Quote only the lines from the top of the listing below down to and including the line with "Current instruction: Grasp".

─── Supplied information ───

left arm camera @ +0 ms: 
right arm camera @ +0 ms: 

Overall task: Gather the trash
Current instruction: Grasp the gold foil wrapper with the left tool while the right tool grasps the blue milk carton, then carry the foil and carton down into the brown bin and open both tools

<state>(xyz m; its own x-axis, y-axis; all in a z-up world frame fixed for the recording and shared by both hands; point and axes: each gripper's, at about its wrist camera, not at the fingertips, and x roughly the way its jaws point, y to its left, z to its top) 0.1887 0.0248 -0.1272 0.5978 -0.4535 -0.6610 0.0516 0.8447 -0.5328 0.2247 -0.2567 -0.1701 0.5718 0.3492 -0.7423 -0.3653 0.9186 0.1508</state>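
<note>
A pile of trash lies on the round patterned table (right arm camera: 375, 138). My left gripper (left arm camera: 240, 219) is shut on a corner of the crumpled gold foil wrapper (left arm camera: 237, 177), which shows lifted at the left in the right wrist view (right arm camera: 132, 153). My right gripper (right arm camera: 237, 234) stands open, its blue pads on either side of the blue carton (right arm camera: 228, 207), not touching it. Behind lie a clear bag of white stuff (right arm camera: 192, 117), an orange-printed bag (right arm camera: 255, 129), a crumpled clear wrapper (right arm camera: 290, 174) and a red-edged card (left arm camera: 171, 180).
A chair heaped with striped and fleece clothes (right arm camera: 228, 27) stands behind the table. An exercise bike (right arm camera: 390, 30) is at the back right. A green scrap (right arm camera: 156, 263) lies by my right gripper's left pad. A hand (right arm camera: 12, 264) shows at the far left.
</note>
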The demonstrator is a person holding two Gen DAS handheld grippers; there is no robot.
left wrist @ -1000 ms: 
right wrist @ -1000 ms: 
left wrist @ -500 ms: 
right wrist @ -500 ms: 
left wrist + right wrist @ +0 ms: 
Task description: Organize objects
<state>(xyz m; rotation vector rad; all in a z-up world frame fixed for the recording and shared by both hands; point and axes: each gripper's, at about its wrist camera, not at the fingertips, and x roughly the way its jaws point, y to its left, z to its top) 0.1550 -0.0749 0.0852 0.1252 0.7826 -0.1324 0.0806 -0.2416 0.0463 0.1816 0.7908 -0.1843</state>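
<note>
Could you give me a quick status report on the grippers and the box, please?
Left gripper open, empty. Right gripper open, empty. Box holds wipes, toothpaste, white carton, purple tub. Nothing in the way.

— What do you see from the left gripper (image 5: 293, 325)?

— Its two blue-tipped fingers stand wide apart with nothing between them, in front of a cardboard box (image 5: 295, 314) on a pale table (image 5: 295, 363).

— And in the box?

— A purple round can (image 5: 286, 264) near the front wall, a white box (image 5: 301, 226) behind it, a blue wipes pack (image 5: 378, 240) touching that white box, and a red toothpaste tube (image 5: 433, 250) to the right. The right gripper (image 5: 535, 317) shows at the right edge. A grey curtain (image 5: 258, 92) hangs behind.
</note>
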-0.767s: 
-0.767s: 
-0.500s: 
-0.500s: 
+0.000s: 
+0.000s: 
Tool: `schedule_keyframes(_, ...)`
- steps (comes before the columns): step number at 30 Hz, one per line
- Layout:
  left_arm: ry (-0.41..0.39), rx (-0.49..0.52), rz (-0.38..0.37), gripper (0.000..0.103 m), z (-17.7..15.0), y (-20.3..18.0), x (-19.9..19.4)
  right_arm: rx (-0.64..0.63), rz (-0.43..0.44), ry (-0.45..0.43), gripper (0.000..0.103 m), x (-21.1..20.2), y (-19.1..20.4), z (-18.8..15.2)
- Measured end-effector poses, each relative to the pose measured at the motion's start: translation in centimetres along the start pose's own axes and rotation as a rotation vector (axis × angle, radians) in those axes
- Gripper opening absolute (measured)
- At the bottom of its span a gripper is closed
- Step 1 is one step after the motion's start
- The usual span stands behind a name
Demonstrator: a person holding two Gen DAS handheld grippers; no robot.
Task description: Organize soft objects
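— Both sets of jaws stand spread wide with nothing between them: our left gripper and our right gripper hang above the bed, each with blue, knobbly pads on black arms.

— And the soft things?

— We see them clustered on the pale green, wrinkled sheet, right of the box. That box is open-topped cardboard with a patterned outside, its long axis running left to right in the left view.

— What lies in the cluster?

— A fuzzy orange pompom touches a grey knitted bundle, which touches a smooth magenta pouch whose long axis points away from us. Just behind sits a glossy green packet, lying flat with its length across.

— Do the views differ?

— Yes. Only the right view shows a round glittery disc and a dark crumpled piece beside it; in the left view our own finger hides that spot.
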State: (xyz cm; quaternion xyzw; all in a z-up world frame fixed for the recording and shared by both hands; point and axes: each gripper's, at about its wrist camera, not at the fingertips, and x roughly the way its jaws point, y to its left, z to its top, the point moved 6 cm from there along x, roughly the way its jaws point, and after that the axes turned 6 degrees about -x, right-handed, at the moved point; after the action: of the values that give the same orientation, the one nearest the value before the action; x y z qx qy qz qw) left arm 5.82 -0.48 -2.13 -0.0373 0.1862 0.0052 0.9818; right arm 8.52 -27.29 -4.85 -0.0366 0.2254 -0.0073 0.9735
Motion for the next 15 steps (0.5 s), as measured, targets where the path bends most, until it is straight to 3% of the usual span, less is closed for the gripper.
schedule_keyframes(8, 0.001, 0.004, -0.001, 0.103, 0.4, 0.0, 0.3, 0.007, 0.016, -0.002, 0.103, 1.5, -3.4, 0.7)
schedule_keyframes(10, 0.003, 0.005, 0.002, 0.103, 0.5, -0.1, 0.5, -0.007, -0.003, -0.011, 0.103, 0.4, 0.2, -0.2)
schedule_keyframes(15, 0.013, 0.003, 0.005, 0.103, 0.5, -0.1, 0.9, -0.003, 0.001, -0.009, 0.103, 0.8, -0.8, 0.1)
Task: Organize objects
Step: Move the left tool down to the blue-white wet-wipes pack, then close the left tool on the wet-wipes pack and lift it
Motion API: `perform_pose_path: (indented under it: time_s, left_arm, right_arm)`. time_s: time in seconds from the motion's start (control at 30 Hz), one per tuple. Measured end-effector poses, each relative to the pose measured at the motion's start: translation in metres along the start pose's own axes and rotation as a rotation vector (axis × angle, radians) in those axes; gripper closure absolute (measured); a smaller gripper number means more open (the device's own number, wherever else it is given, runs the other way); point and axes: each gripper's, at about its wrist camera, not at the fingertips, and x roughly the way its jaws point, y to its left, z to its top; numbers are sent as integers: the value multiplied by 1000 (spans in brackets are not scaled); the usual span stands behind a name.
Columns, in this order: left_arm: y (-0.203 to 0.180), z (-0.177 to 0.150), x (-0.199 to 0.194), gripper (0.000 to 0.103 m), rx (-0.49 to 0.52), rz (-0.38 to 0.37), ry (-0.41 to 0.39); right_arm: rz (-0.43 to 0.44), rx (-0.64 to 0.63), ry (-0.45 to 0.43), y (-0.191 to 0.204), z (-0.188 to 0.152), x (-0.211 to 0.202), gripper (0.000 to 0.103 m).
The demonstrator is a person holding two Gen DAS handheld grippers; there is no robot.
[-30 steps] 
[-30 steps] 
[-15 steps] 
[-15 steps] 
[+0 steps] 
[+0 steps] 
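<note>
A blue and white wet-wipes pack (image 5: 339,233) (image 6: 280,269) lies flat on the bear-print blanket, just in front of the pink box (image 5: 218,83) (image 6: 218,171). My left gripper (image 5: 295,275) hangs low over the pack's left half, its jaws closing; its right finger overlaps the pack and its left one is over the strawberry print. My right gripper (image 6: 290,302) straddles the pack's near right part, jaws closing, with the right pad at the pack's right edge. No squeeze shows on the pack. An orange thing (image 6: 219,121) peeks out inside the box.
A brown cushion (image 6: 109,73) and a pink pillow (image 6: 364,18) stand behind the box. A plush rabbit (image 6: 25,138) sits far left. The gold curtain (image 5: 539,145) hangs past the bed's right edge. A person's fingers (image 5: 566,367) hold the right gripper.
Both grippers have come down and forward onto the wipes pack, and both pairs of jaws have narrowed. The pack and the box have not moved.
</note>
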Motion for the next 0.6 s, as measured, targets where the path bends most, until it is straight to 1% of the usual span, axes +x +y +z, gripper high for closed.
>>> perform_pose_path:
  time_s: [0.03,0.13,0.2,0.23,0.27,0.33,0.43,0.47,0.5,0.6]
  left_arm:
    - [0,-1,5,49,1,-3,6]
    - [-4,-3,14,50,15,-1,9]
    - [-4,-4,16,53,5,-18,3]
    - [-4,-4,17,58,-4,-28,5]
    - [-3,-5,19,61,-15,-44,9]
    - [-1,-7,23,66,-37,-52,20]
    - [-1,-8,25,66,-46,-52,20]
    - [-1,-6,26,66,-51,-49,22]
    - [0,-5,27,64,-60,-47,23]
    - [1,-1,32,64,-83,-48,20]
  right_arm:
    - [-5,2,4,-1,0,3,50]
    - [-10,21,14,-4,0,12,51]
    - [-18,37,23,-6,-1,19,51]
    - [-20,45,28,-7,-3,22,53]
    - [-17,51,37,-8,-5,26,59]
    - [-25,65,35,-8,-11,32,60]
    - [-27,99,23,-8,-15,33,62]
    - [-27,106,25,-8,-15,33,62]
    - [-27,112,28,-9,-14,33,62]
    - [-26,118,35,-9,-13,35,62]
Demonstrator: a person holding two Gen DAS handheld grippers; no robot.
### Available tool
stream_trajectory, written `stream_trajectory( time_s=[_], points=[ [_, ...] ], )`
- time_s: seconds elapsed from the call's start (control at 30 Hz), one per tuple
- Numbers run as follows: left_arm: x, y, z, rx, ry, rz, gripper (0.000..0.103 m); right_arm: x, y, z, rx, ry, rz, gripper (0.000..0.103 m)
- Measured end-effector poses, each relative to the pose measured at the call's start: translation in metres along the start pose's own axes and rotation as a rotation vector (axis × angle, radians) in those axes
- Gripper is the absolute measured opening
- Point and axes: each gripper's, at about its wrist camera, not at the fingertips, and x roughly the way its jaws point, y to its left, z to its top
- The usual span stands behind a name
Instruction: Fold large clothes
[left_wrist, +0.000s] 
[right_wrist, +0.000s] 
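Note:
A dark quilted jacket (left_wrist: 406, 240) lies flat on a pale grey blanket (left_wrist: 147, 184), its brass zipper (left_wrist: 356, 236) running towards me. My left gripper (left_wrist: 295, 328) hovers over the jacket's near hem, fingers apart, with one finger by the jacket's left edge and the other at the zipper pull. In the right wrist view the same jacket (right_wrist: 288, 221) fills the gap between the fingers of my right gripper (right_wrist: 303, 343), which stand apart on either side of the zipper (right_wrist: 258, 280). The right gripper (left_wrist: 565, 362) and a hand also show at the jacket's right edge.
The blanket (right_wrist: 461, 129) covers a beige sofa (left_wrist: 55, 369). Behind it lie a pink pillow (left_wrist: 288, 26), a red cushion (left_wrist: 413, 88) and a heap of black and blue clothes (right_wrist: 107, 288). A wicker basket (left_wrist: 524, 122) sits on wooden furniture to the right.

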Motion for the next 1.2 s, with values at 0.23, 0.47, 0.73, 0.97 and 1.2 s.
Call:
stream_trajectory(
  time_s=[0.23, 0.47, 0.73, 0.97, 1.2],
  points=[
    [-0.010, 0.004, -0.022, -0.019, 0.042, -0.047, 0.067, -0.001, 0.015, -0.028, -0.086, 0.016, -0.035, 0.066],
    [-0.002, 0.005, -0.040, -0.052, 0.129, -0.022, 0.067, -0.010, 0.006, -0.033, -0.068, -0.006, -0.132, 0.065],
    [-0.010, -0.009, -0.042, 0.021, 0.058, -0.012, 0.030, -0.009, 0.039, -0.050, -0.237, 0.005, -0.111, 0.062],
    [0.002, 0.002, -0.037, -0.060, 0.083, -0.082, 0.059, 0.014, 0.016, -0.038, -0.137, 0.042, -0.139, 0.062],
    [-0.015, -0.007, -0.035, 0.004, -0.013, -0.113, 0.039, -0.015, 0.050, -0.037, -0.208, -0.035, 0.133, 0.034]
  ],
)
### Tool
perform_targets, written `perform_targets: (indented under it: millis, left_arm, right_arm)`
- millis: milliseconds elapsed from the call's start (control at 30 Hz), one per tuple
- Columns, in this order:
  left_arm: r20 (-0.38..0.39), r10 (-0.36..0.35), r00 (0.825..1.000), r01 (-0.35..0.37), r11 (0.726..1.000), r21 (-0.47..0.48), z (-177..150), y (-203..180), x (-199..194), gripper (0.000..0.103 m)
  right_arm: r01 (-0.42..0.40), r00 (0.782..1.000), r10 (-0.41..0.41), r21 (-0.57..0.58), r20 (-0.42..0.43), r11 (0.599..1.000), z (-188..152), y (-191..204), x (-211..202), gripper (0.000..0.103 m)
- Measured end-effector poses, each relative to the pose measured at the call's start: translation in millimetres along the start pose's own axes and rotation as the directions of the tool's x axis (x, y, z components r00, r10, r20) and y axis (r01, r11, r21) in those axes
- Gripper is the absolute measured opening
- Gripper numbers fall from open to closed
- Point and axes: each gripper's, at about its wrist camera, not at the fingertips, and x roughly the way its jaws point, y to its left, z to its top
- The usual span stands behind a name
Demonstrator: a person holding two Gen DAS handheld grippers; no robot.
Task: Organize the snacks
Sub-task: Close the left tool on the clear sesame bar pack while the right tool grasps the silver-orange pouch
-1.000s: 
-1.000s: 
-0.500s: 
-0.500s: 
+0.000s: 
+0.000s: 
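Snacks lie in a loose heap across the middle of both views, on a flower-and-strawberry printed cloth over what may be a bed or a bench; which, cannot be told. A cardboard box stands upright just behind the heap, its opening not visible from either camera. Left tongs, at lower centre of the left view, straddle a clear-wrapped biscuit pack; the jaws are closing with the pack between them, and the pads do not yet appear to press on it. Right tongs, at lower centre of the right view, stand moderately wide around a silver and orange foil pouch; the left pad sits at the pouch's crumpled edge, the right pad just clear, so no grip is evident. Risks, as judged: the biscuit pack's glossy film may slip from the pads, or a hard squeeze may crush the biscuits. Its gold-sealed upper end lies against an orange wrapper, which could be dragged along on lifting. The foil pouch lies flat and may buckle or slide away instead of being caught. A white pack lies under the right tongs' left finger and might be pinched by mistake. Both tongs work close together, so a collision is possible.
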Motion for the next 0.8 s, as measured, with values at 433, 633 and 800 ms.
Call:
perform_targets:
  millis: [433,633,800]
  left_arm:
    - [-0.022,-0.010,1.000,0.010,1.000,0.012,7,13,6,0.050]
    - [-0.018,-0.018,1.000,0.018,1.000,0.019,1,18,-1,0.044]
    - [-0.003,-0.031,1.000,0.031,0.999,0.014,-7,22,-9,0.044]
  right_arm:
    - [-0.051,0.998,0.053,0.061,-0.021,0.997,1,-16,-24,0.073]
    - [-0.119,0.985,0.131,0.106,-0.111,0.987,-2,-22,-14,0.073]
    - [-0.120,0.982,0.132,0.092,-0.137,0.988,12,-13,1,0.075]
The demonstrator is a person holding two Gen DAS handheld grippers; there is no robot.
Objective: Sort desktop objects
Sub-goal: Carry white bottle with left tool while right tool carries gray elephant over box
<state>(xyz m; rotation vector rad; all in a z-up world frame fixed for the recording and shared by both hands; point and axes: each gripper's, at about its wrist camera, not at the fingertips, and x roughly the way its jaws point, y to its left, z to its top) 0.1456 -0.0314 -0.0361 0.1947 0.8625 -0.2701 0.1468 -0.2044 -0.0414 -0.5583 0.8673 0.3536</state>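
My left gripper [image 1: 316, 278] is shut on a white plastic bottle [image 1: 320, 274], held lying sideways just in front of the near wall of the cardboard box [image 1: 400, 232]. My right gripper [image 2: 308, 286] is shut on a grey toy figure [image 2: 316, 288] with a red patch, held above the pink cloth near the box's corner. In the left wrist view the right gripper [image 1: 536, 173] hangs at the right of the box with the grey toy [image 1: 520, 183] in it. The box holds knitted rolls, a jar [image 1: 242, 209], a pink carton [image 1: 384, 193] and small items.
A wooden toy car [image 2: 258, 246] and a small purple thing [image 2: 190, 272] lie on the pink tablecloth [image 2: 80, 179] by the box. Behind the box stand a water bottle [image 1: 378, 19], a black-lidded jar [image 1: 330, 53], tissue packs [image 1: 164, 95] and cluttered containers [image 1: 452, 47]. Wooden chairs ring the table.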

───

Task response
left arm camera @ +0 ms: 
right arm camera @ +0 ms: 

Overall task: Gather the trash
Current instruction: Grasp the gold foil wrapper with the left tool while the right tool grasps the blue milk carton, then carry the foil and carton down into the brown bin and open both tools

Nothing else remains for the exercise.